O caminhado traçado para Andrade o levou até a cidade do Norte Fluminense. Lá, tem que encarar uma vida mais modesta e distante da família (ele aproveita os jogos no Rio e os domingos de folga para visitar a mulher e os filhos), mas onde é uma celebridade local, que tira fotos na rua e não precisa pagar a conta nos restaurantes.
— Mas é só no início, né? Depois as pessoas vão se acostumando contigo no dia a dia. Mas isso tudo é fruto também de um trabalho que foi realizado durante longo período. Então, esse reconhecimento eu acho que é importante. Não só para mim como para qualquer profissional — conta o técnico, tietado por flamenguistas e também por torcedores rivais nas ruas de São João da Barra.

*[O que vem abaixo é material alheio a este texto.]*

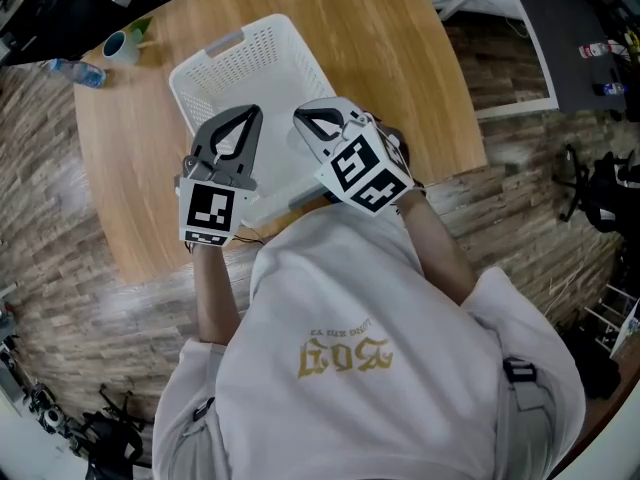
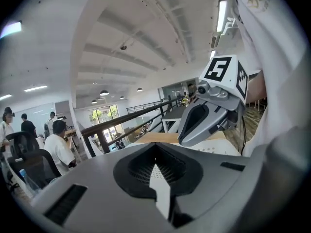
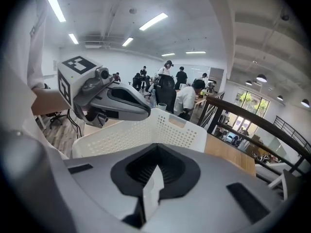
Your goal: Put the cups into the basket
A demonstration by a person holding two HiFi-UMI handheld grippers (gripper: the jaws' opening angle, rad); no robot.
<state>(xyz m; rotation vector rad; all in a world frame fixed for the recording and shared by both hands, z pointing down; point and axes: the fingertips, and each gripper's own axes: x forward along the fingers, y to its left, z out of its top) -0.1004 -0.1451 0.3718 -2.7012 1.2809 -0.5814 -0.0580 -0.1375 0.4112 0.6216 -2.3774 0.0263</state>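
Left gripper [image 1: 248,116] closed empty, right gripper [image 1: 302,118] closed empty, both over white basket [image 1: 250,58], 1 cup [image 1: 120,44] on table [image 1: 390,68]

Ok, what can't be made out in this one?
Basket, near half, head view: covered by the left tool and right tool, so any cups inside are unseen.
Basket interior, right gripper view: behind its own wall.
Cup at the far edge of the table, head view: too small to tell contents.

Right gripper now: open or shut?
Shut. The right gripper shows its fingers closed together in its own view, with nothing held between them.
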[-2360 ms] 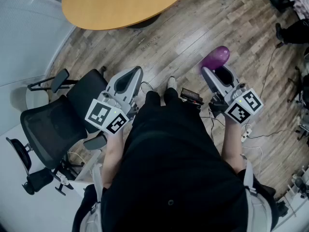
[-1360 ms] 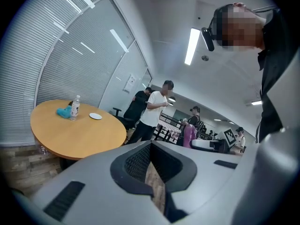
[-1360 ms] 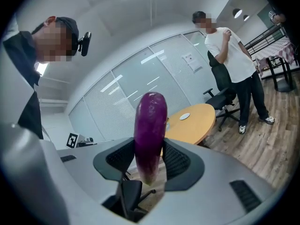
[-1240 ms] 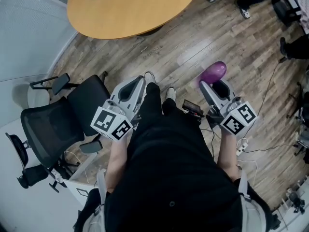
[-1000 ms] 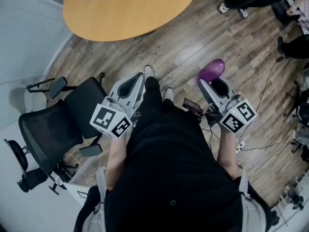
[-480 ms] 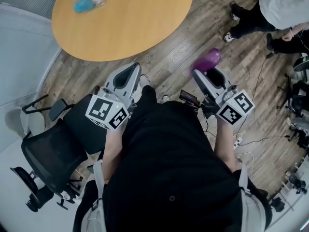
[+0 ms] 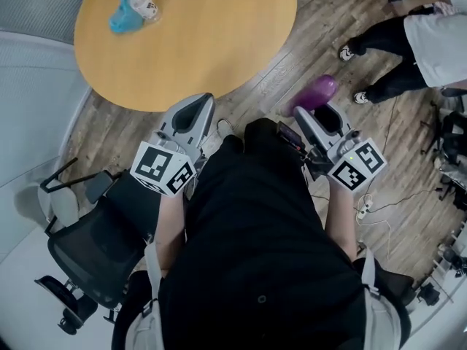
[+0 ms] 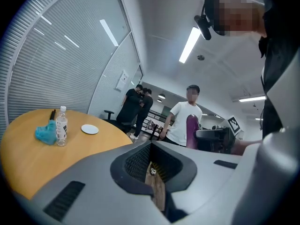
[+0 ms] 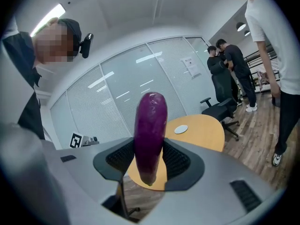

— As pessoas te encontram na rua e pedem autógrafo. Falam “Eu sou flamenguista” ou “Não sou Flamengo mas tenho a amior admiração por você”. E para o ego isso faz bem.
Assim como teve a vida modificada, Andrade também vem alterando a rotina de São João da Barra. Substituiu a maçã dada aos atletas antes dos jogos por sanduíches; acrescentou macarrão à dieta dos atletas e convenceu a diretoria a realizar as viagens um dia antes dos jogos.
— A gente tenta implementar. São uns detalhes que podem fazer a diferença — disse Andrade, antes de deixar o estádio, atrás da “coisa maior à sua frente”.